Be carefull especially in the area of child protection. Soccer coaches have to undergo training to avoid incorrect accusations being levied at them. For instance there should always be two adults present when you are coaching or transporting kids. I would say you have to join a club!


----------



## monkeyboy (18 May 2007)

BlueSpud said:


> What I would like is to get my hands on a disclaimer that the parents would sign to say that the parents are responsible for their own kids and not the organisers.
> 
> Anybody got anything that I could use, that is known to be solid?



Sad that this is the world we live in that you cannot do such a thing without personal risk. Will have to cover bases in red tape and insurance as the others say.
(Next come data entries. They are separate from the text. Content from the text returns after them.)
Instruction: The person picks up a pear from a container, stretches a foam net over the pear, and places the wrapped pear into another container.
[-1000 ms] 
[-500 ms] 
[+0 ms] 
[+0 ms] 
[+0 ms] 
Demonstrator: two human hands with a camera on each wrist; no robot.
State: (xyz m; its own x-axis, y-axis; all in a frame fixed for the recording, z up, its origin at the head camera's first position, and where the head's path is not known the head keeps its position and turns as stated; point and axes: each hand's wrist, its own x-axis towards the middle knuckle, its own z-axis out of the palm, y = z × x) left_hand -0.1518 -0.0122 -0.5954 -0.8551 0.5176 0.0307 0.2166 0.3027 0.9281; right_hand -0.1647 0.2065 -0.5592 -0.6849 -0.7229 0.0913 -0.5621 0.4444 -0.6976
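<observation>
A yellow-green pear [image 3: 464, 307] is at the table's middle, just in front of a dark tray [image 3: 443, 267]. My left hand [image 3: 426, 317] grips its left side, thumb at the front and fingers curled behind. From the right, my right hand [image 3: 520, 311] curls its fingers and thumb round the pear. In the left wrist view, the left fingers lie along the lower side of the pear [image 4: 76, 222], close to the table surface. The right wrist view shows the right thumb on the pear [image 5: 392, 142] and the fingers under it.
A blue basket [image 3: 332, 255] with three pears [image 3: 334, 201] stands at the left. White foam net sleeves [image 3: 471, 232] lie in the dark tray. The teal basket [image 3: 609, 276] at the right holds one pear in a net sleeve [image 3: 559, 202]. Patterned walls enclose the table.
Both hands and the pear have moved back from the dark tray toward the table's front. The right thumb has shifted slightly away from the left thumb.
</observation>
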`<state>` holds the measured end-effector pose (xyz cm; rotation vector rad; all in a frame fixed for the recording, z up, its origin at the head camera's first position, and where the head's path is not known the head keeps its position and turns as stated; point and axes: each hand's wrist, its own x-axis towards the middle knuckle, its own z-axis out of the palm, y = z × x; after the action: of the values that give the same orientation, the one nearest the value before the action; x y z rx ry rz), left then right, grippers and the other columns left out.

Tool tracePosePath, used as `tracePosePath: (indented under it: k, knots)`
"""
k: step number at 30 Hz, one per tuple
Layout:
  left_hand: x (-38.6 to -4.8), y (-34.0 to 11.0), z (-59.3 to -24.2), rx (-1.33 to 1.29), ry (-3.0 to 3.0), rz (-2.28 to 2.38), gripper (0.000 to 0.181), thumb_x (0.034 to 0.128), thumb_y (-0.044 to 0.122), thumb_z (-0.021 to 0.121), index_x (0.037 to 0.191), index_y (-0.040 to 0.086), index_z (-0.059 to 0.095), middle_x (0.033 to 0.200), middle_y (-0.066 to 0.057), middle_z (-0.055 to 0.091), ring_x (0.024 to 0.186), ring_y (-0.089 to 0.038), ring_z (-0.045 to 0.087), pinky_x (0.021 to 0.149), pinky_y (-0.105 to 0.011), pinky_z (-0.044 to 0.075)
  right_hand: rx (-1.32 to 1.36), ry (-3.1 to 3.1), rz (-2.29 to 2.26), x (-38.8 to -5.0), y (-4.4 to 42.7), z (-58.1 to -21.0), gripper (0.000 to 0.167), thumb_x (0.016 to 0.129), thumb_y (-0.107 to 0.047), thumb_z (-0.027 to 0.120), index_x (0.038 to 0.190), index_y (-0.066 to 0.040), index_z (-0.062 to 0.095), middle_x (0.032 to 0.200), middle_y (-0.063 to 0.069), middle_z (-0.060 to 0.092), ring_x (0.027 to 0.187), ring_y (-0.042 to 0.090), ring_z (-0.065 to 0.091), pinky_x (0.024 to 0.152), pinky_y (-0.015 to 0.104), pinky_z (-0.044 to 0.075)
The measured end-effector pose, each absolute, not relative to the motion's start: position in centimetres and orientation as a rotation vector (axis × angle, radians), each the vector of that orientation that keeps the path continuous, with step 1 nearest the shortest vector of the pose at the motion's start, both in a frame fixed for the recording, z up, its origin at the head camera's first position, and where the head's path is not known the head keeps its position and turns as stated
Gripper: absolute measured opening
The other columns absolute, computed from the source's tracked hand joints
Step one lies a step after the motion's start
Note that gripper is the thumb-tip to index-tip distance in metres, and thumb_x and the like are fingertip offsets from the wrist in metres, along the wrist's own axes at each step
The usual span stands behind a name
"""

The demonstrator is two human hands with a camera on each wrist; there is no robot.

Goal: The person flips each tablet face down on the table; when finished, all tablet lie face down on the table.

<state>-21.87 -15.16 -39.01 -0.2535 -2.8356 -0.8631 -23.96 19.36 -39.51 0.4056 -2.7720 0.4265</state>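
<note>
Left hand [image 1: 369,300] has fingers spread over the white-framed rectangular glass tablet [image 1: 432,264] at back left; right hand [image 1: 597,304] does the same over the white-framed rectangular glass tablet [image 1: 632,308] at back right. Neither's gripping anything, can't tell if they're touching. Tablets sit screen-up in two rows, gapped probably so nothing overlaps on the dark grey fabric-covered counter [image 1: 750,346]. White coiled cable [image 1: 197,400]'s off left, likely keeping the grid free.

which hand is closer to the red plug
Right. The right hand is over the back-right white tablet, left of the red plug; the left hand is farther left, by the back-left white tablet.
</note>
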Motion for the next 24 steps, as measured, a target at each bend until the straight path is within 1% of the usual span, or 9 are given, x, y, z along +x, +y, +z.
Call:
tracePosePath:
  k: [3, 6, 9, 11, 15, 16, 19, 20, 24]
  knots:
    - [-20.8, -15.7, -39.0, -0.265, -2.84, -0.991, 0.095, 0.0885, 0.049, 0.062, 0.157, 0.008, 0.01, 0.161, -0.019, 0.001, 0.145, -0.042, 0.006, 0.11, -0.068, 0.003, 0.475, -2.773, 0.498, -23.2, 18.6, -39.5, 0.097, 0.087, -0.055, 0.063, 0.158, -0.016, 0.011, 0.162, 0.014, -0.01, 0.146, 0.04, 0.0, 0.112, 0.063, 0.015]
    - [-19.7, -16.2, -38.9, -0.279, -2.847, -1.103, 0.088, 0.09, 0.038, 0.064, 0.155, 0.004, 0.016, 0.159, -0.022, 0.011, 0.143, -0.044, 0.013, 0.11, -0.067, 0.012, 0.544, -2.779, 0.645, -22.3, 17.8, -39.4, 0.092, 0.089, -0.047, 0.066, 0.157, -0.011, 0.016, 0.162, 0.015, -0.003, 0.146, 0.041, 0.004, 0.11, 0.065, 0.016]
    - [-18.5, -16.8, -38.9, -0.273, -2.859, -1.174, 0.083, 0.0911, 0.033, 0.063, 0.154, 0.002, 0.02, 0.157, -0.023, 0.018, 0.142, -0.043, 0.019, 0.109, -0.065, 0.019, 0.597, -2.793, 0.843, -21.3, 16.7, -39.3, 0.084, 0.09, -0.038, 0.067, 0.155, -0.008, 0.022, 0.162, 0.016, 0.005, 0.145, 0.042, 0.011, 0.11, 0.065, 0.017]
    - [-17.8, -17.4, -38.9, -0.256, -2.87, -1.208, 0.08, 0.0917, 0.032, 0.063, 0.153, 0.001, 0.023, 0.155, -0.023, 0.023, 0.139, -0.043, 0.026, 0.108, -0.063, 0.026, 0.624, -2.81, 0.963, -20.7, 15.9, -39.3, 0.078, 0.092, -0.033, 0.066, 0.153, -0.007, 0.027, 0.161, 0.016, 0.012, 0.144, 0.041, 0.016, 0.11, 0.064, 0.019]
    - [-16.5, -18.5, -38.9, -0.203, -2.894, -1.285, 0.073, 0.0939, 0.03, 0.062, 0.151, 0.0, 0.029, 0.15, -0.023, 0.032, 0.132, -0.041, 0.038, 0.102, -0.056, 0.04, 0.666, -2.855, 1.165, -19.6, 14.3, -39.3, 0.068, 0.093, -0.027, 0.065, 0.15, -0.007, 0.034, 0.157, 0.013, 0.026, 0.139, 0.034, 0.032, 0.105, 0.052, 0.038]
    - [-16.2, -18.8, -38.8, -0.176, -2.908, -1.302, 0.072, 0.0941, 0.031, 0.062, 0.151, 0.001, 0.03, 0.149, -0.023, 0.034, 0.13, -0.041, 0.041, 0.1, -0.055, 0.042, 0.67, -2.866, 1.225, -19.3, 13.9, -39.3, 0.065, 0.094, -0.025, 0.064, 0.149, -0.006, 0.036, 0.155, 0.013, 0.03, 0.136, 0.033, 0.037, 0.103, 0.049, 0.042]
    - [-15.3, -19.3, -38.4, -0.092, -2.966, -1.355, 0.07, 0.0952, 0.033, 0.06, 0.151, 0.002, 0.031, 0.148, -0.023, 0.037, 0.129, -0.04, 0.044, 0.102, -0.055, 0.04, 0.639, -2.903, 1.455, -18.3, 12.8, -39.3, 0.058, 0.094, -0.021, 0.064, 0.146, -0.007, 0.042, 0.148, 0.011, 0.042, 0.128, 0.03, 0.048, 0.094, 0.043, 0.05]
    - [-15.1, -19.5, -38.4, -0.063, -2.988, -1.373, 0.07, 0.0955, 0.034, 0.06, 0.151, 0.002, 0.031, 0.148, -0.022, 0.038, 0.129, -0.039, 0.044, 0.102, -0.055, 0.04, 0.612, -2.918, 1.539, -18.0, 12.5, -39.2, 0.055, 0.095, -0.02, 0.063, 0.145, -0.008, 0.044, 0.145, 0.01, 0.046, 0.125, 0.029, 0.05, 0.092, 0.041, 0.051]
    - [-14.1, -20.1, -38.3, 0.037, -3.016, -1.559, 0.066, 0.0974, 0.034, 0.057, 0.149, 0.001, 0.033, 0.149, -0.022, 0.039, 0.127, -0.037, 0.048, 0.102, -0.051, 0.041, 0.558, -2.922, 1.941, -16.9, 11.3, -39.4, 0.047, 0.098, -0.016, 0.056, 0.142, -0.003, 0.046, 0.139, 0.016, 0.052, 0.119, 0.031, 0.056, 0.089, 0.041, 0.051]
May make it financially infeasible thoguh :-(


----------



## BlueSpud (18 May 2007)

simplyjoe said:


> Be carefull especially in the area of child protection. Soccer coaches have to undergo training to avoid incorrect accusations being levied at them. For instance there should always be two adults present when you are coaching or transporting kids. I would say you have to join a club!


 
In this situation, most of the parents will be present, and we will not be transporting tids to play matches.  The games will be among themselves.


----------



## BlueSpud (18 May 2007)

car said:


> Call First Ireland at 01-8820818 and ask for a First Ireland Club Care Quotation.


 
Called these guys and they said that they will only cover us if we form a club and play against other teams......





car said:


> vanillas right bluespud.
> ....
> Also, ask the kids if their parents have health insurance, they should be covered under that, VHI/BUPA policies would be be far better then anything youd get from sports insurers.


 
Surely the above is inconsistent. If the VHI/BUPA policies would do, we would not need for cover at all.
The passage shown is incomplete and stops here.